Oh, there is no limit to the things a real couple can do! They can call each other at any time of the day or night, without a lot of letting the phone ring and hanging up first. They can go out to brunch, which Sasha and Carson do on Sunday morning, as soon as her hangover recedes enough to allow movement. Somehow brunch was never a possibility when they were having an affair—the timing was all wrong. And Sasha doesn’t have to debate endlessly whether to wear her new white crocheted blouse because if Carson doesn’t see it today, he’ll see it tomorrow or the day after.

They can go to a bookstore together, they can wander up Lexington, they can go to Starbucks, they can go back to Carson’s club for aspirin for Sasha’s headache, they can go meet a friend of Carson’s for drinks, and the drinks help Sasha’s hangover even more than the aspirin. The friend they are meeting is a man from Carson’s office, and he is nice enough, although when they are discussing the heat he says, “Imagine living through this without air-conditioning.”

“My apartment doesn’t have air-conditioning,” Sasha says. “Actually, I’ve never lived in an apartment that does.”

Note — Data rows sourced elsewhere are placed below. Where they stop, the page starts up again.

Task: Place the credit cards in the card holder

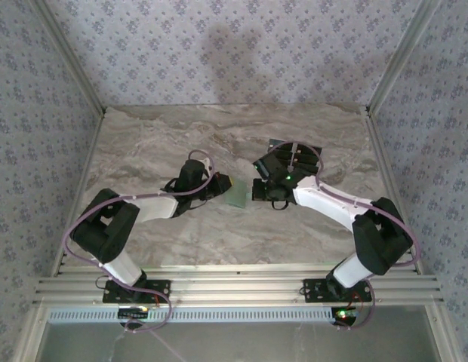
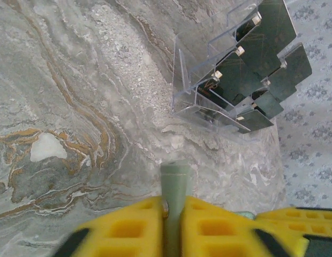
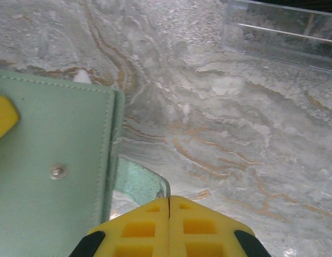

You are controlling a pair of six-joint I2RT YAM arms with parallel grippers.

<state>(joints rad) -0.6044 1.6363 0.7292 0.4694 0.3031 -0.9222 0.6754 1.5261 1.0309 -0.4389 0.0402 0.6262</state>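
Marble tabletop (image 1: pixel 219 241), floral-papered walls (image 1: pixel 219 45). Left gripper (image 2: pixel 174 211) pinches card holder (image 3: pixel 53 176) edge-on; right gripper (image 3: pixel 170 202) pressed together, bare. Left wrist view adds credit cards (image 2: pixel 246 69), seemingly slotted in clear stand (image 2: pixel 187 80).

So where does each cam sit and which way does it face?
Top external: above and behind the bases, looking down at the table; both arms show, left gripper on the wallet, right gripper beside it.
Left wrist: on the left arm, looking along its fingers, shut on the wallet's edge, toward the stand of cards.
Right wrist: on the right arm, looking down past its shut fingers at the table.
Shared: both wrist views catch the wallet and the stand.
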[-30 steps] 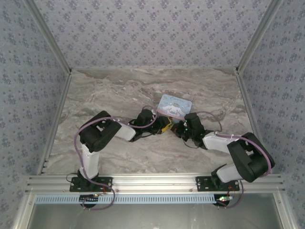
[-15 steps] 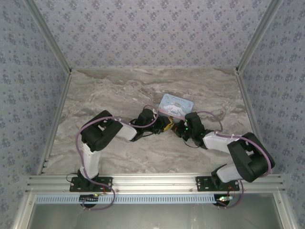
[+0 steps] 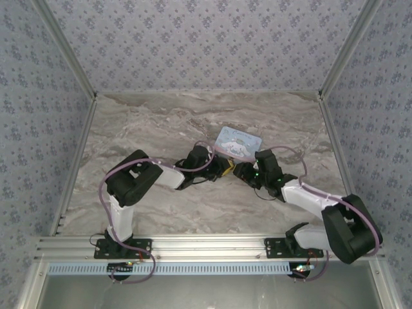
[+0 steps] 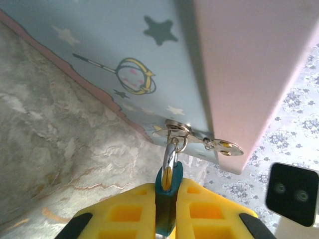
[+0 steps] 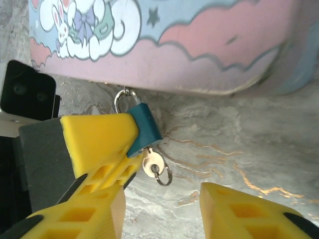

The man stares at her for a long moment, and Sasha wonders what he would say if she told him that in addition to not being air-conditioned, it’s an unwritten rule in their building that all the neighbors take turns buying Budweiser for Mrs. Misner in 3C so she doesn’t get all aggressive and shout things at their visitors.

Real couples don’t have to decide whether to have sex or dinner, and after the sex and during the dinner, they can talk about going on vacation together, and Sasha can keep a nightgown and a toothbrush at Carson’s club, whereas previously, anything of hers had to be small enough to fit in a locked drawer at his office. They can spend the night together, they can even spend two nights together. Time, which used to be their most precious commodity, they now have in abundance.

But they don’t spend that second night together. When Carson asks why, Sasha is suddenly too shy to tell him that Monique has a first date with a guy she met at the singles volunteer day, and that Sasha would no more let Monique come home to an empty apartment after a first date than she would leave a small child outside crying in the cold. So she says she needs to look at a manuscript her editor sent and do her pages for the day, which is true, anyway.

So Sasha travels back uptown, sets up her laptop on the kitchen table, turns on the fans, makes herself some iced tea, and begins working.

She is still typing away when Monique bangs into the apartment, slams her bag on the table, and says, “If I were a cat, my ears would be straight back right now.”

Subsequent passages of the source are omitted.